Neonchameleon
Legend
This part of your post is very wrong. The mechanics of the AD&D Sleep spell are totally different from a weapon attack, and I do think this is important to why they feel so different in play. First of all, Sleep doesn't have a saving throw; it has a hit dice limit.
I'm pretty sure it does have a save vs spell as well. But this is a minor point.
Secondly, it doesn't do attritive damage. It knocks enemies out, which allows you to easily slay them. It has a very dramatic effect.
And this is precisely what you need. A difference in the fiction. It feels different because it inherently has a dramatic effect.

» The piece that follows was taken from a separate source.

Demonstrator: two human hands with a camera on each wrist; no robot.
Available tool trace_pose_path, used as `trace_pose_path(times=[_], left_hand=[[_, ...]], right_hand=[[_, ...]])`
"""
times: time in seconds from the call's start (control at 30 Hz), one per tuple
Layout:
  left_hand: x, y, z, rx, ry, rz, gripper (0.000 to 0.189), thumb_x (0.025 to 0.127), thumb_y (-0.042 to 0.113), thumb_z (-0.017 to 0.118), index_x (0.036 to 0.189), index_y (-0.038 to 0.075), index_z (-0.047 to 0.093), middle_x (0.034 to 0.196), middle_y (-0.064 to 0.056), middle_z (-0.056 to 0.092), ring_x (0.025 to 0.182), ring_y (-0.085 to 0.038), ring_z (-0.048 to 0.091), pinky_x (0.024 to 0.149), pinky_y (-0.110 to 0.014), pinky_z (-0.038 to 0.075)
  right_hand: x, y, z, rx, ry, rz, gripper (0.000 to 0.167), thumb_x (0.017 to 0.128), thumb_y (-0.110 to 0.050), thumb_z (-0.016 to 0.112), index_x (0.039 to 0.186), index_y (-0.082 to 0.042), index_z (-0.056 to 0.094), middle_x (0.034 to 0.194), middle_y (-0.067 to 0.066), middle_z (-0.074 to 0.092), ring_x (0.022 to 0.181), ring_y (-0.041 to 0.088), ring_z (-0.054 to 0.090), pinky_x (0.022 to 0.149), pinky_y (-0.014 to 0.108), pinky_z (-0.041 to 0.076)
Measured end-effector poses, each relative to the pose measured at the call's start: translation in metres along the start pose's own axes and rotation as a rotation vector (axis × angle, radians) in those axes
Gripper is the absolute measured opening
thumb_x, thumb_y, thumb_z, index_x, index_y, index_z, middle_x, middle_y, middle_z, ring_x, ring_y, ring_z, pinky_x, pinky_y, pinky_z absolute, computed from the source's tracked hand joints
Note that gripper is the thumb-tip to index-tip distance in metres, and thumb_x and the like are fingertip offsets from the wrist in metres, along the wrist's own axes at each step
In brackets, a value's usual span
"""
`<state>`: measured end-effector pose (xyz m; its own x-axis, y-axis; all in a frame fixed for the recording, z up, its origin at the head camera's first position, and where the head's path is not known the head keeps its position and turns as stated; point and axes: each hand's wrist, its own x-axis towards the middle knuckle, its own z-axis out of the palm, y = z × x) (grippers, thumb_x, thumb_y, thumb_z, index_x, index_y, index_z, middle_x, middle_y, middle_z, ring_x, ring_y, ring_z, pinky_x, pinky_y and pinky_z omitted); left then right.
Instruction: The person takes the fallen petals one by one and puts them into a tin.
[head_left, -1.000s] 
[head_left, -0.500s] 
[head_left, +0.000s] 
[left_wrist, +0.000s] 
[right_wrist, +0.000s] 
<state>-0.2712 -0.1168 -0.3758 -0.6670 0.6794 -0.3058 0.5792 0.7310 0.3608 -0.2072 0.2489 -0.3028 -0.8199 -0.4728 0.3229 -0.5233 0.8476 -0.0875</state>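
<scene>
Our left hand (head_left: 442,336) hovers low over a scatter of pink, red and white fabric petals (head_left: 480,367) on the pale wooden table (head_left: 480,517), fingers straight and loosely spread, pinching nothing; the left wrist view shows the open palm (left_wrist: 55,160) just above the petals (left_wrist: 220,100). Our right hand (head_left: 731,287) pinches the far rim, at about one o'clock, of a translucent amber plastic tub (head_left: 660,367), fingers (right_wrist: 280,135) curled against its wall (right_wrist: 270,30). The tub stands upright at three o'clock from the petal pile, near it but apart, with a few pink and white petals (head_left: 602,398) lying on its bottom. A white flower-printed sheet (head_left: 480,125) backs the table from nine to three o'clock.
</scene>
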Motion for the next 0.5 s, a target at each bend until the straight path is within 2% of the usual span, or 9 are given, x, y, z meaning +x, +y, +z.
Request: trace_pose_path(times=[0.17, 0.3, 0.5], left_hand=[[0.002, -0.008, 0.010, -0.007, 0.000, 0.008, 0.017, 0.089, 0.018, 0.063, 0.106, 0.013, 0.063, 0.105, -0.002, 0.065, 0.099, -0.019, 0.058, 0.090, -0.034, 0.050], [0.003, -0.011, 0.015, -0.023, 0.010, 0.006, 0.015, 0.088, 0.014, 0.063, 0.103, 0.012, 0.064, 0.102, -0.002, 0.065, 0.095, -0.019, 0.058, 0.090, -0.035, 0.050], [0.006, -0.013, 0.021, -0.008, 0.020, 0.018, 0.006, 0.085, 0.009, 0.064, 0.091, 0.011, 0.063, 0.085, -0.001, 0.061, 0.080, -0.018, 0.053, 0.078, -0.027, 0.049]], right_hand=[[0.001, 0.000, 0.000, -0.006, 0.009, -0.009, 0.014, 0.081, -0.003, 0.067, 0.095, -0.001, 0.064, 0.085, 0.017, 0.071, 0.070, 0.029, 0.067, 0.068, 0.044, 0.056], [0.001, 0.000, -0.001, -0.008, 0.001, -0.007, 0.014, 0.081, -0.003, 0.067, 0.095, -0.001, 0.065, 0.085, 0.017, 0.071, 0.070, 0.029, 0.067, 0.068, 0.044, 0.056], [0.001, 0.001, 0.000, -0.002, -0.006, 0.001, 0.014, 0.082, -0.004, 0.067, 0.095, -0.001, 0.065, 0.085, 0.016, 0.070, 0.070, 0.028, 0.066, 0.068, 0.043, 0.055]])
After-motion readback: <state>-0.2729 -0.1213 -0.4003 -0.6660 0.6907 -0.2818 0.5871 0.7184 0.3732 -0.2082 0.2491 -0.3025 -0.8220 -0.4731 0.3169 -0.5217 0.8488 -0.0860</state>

Not because you're making a different person roll the save. Sleep has a dramatic effect because it puts people to sleep.
It's both unified mechanics and the reliance on the battledgrid and minis that results in a less vivid imaginary scene. It's because people don't imagine things unless they need to.

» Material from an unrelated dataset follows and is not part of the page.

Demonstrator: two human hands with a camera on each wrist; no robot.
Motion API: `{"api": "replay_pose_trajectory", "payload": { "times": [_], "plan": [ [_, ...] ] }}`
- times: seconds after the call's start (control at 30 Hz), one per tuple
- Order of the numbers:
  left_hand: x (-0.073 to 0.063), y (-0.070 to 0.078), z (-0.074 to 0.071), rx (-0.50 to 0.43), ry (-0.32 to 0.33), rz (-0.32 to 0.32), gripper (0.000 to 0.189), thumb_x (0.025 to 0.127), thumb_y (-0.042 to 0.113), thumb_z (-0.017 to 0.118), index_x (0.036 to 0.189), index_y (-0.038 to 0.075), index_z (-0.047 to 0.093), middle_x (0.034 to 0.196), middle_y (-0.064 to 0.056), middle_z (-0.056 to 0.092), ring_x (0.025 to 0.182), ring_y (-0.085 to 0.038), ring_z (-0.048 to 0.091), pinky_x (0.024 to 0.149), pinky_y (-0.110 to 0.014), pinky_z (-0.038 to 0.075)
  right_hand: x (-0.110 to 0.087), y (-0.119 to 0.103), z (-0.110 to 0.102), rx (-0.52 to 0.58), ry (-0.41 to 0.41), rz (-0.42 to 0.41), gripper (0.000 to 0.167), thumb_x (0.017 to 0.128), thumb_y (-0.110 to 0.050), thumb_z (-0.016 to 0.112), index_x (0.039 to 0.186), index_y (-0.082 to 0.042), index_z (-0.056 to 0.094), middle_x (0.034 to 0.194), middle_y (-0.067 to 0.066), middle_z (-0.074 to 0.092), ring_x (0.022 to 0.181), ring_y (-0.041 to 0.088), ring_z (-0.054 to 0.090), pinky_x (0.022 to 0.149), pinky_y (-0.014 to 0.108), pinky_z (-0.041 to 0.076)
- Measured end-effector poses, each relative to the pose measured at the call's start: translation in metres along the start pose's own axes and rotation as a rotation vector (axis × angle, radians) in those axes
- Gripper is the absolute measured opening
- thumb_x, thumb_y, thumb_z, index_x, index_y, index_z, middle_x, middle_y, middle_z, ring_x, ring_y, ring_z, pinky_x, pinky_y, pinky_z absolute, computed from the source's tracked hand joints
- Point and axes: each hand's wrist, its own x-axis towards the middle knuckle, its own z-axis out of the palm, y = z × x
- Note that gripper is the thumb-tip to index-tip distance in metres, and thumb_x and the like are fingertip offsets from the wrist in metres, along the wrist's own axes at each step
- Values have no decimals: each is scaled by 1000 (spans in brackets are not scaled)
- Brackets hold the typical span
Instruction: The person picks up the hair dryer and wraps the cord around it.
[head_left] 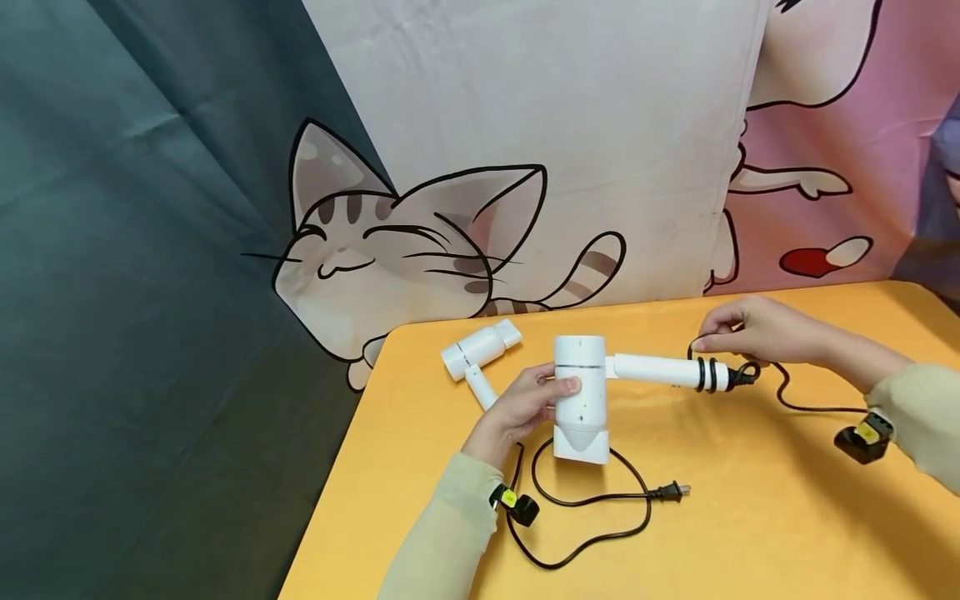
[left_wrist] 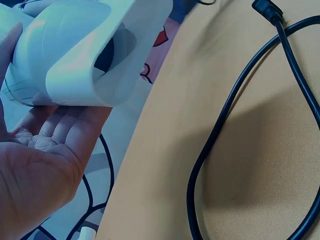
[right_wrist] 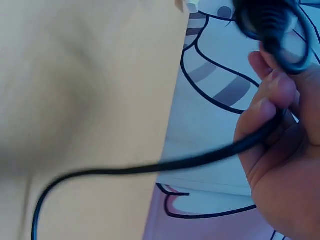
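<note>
A white hair dryer (head_left: 581,398) is held above the table, its handle (head_left: 652,369) pointing right. My left hand (head_left: 528,402) grips its barrel, thumb across the near side; the left wrist view shows the nozzle (left_wrist: 75,75) over the palm. Black power cord (head_left: 712,375) is looped round the handle's end. My right hand (head_left: 757,327) pinches that cord beside the handle end, and the free length trails away to the right. In the right wrist view the cord (right_wrist: 200,159) runs out from between the curled fingers.
A second white hair dryer (head_left: 480,350) lies at the table's back left, partly behind my left hand. A loose black cord (head_left: 577,502) with a two-prong plug (head_left: 670,492) curls on the yellow table (head_left: 750,533). Behind stands a cartoon cat backdrop (head_left: 600,125).
</note>
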Motion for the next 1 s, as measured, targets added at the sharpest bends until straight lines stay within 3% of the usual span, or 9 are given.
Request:
{"api": "replay_pose_trajectory", "payload": {
  "times": [0.17,0.37,0.57,1.0],
  "plan": [
    [3,-1,2,16,28,-30,53,100,16,67,146,-7,57,112,-6,75,95,-17,73,79,-34,65,2,-10,-1,-129,-3,-88,21,99,-24,79,80,-21,69,65,-9,46,52,3,36,50,25,36],
    [8,-1,5,44,83,-26,48,100,13,69,145,-1,61,118,-13,75,98,-21,73,85,-41,65,3,-18,-1,-251,47,-169,22,99,-19,78,80,-24,68,64,-14,45,56,1,36,54,24,33],
    [10,-2,6,42,121,-19,47,100,13,70,145,1,62,119,-14,75,98,-21,74,84,-40,65,0,-26,1,-267,60,-122,27,101,-22,76,78,-23,63,66,-12,46,56,3,38,54,25,34],
    [12,-5,5,23,154,-15,50,99,13,72,146,2,61,120,-14,76,100,-21,74,84,-40,65,-10,-36,7,-224,91,-68,24,105,-29,71,81,-25,70,65,-7,50,51,8,41,47,26,37]
  ]
}}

And this is complete rubbish. Plenty of people imagine things they don't need to. I'd argue every single roleplayer does.
Trying to convince people to imagine/narrate things vividly when it's not necessitated by the mechanics in any way and there's no in-game payoff is just lame, passive-aggressive game design, IMO.
Hint: So-called theatre of the mind does not help here. You do not need to imagine or narrate vividly to say "Chop. I hit him for 8 damage". You jsut need to know you are close enough to the enemy and there's nothing in the way. Nothing more than that is actually needed in D&D (and Old Geezer says that's precisely what he did at Gygax's table) - to do more is a stylistic choice with no in-game payoff.
And this throws in that in my experience there are two types of creativity (and don't tell me I'm polarising a continuum). People who create from nothing and then get annoyed when there is something there because it gets in the way of their vision. And people who build and incorporate on what is there and are more than happy to have more things there to build off. Me, I like there to be things there - and find that the battlemat and seeing the relative positioning of everyone to everything helps me build and add detail without getting across everyone else's vision.